Now I am free to confess that this last remark was unworthy Mr. Pagebrook. If not ungrammatical, it is at least of questionable construction, and so not at all like Mr. Pagebrook's usage. But the demoralizing effect of Miss Sudie Barksdale's society did not stop here by any means, as we shall see in due time.
"If you'd really like to ride, I'll have the horses brought," said the little lady.
"And you with me?"
"Yes, if I may."
"I shall be more than happy."
"Dick, run up to the barn and tell Uncle Polidore to saddle Patty for me and Graybeard for your Mas' Robert. Do you hear? Excuse me, Cousin Robert, and I'll put on my habit."
Ten minutes later the pair reined in their horses on the top of a little hill, to look at the sunrise. The morning was just cool enough to be thoroughly pleasant, and the exhilaration which comes of nothing else so surely as of rapid riding began to tell upon the spirits of both. Cousin Sudie was a good rider and a graceful one, and she knew it. Robert's riding hitherto had been done, for the most part, in cities, and on smooth roads; but he held his horse with a firm hand, and controlled him perforce of a strong will, which, with great personal fearlessness and a habit of doing well whatever he undertook to do at all, and undertaking whatever was expected of him, abundantly supplied the lack he had of experience in the rougher riding of Virginia on the less perfectly trained horses in use there. He was a stalwart fellow, with shapely limbs and perfect ease of movement, so that on horseback he was a very agreeable young gentleman to look at, a fact of which Miss Sudie speedily became conscious. Her rides were chiefly without a cavalier, as they were usually taken early in the morning before her cousin Billy thought of getting up; and naturally enough she enjoyed the presence of so agreeable a young gentleman as Mr. Rob certainly was, and her enjoyment of his company – she being a woman – was not diminished in the least by the discovery that to his intellectual and social accomplishments, which were very genuine, there were added a handsome face, a comely person, and a manly enthusiasm for out-door exercise. When he pulled some wild flowers which grew by the road-side without dismounting – a trick he had picked up somewhere – she wondered at the ease and grace with which it was done; when he added to the flowers a little cluster of purple berries from a wild vine, of which I do not know the name, and a sprig of sumac, still wet with dew, she admired his taste; and when he gallantly asked leave to twine the whole into her hair, for her hat had come off, as good-looking young women's hats always do on such occasions, she thought him "just nice."
It is really astonishing how rapidly acquaintanceships form under favorable circumstances.

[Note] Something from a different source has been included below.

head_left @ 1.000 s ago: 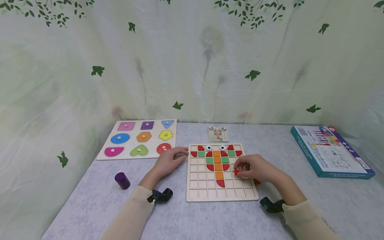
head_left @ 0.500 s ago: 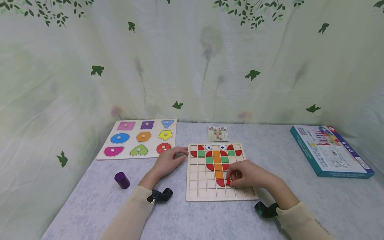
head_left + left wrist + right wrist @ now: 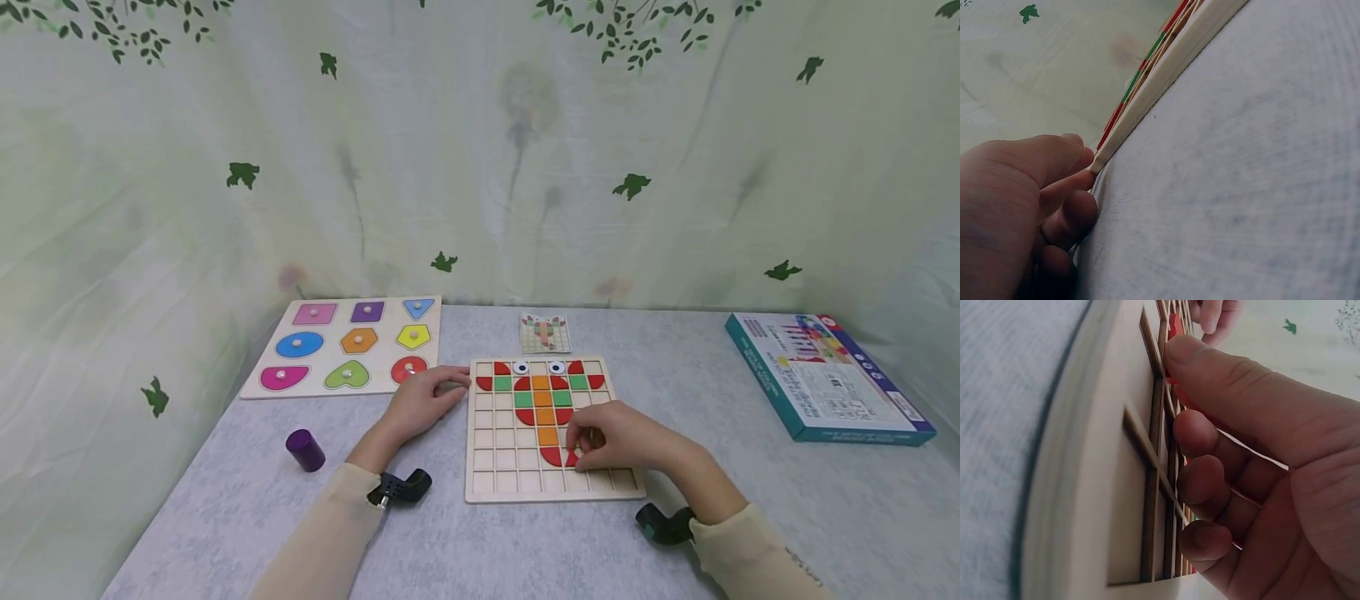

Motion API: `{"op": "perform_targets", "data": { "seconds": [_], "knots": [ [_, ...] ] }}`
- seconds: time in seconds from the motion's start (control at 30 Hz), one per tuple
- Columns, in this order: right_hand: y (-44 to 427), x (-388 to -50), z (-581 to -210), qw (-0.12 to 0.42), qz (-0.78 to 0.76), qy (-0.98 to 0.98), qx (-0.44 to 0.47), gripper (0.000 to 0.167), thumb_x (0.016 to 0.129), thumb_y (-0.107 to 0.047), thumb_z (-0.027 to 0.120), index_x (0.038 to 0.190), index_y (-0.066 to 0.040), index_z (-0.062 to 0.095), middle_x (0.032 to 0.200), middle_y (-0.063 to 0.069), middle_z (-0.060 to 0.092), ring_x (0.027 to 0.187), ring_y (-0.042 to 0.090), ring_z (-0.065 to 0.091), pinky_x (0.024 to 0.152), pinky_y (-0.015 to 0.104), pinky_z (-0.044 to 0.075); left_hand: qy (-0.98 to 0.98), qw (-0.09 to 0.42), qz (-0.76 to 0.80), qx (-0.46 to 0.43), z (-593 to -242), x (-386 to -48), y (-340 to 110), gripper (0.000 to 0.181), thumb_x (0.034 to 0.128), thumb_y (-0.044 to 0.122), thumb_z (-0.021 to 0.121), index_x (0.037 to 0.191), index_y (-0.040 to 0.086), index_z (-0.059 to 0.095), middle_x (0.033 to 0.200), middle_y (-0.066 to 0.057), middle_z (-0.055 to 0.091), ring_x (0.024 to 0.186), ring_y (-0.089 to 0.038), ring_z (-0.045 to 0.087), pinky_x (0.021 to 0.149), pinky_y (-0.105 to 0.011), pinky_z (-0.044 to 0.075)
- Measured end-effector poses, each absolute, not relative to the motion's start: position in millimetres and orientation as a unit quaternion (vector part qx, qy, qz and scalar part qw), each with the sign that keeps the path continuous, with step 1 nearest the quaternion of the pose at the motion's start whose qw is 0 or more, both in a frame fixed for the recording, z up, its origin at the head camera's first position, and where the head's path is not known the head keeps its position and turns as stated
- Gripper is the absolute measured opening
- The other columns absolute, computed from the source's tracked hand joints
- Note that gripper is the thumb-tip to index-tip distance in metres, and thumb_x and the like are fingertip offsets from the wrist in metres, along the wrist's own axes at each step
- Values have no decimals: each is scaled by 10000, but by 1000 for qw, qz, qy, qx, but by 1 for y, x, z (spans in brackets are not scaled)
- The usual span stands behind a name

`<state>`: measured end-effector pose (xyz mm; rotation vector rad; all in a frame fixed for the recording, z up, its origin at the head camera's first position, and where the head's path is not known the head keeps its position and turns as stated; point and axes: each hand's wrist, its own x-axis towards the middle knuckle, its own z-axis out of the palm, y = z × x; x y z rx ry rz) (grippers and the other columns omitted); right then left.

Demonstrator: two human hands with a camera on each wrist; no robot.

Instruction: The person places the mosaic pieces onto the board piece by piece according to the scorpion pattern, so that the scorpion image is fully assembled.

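Note:
A wooden grid board (image 3: 502,483) lies flat, holding red, green and orange pieces and two eye pieces in its upper and middle cells. Thumb and fingers of my right hand (image 3: 628,435) pinch a red piece (image 3: 572,459) in a lower cell, beside a red quarter-round piece (image 3: 551,457) under the orange column. Most of the pinched piece is hidden behind the fingertips. My left hand (image 3: 423,402) rests at the board's upper left edge, its fingertips touching the rim. In the left wrist view the left hand's fingers (image 3: 1063,156) are loosely bent against the board's corner.
A small picture card (image 3: 546,335) lies behind the grid board. On the left are a knob puzzle board (image 3: 382,358) of coloured shapes and a purple cylinder (image 3: 305,451). A flat teal-edged box (image 3: 840,383) lies far right. Cloth hangs behind the table.
My right hand has moved left and toward me, carrying the red piece to the cell beside the lowest red quarter-round. In the last half second it hardly moves. My left hand stays put.

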<state>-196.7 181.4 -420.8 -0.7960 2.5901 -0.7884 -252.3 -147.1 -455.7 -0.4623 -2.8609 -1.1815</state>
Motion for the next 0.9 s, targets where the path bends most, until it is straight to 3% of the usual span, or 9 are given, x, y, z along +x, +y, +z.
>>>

These two young people were shy, both of them, and on the preceding day had hardly spoken to each other at all. When they mounted their horses that morning they were almost strangers, and they might have remained only half acquaintances for a week or a fortnight but for that morning's ride. They were gone an hour, perhaps, in all, and when they sat down to breakfast they were on terms of easy familiarity and genuine friendship.
CHAPTER VII.
Mr. Pagebrook Learns Several Things
After breakfast Robert walked out with Billy to see the negroes at work cutting tobacco, an interesting operation always, and especially so when one sees it for the first time.
"Gilbert," said Billy to his "head man," "did you find any ripe enough to cut in the lot there by the prize barn?"
"No sah; dat's de greenest lot of tobawkah on de plantation, for all 'twas plaunted fust. I dunno what to make uv it."
"Why, Billy, I thought Cousin Edwin owned the 'prize' barn!" said Robert.
"So he does – his."
"Are there two of them then?"
"Two of them? What do you mean? Every plantation has its prize barn, of course."
"Indeed! Who gives the prizes?"
"Ha! ha! Bob, that's good; only you'd better ask me always when you want to know about things here, else you'll get yourself laughed at. A prize barn is simply the barn in which we prize tobacco."
"And what is 'prizing' tobacco?"
"Possibly 'prize' a'n't good English, Bob, but it's the standard Ethiopian for pressing, and everybody here uses it. We press the tobacco in hogsheads, you know, and we call it prizing. It never struck me as a peculiarly Southern use of the word, but perhaps it is for all that. You're as sharp set as a circular saw after dialect, a'n't you?"
"I really do not know precisely how sharp set a circular saw is, but I am greatly interested in your peculiar uses of English, certainly."
Upon returning to the house Billy said:
"Bob I must let you take care of yourself for two or three hours now, as I have some papers to draw up and they won't wait. Next week is court week, and I've got a great deal to do between now and then. But you're at home you know, old fellow."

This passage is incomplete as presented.